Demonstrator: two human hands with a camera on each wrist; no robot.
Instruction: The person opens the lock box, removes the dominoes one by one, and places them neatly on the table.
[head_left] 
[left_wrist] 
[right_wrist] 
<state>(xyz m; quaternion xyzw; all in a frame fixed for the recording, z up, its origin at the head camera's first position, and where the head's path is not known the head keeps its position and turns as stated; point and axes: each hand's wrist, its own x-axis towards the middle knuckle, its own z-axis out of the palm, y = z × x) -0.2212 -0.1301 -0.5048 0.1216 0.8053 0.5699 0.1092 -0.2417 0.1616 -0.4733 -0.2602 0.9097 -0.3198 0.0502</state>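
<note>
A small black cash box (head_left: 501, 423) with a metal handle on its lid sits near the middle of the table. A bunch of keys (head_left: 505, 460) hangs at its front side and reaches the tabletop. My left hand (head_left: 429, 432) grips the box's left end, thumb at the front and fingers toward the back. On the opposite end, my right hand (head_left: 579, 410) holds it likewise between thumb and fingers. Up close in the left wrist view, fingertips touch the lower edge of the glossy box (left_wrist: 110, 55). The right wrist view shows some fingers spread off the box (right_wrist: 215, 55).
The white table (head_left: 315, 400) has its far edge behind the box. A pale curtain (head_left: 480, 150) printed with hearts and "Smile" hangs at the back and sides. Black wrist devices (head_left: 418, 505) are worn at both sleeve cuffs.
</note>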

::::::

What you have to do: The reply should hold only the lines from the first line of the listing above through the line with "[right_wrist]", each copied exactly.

Exercise output:
Demonstrator: two human hands with a camera on each wrist; no robot.
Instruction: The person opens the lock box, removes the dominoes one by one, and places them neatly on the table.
[head_left] 
[left_wrist] 
[right_wrist] 

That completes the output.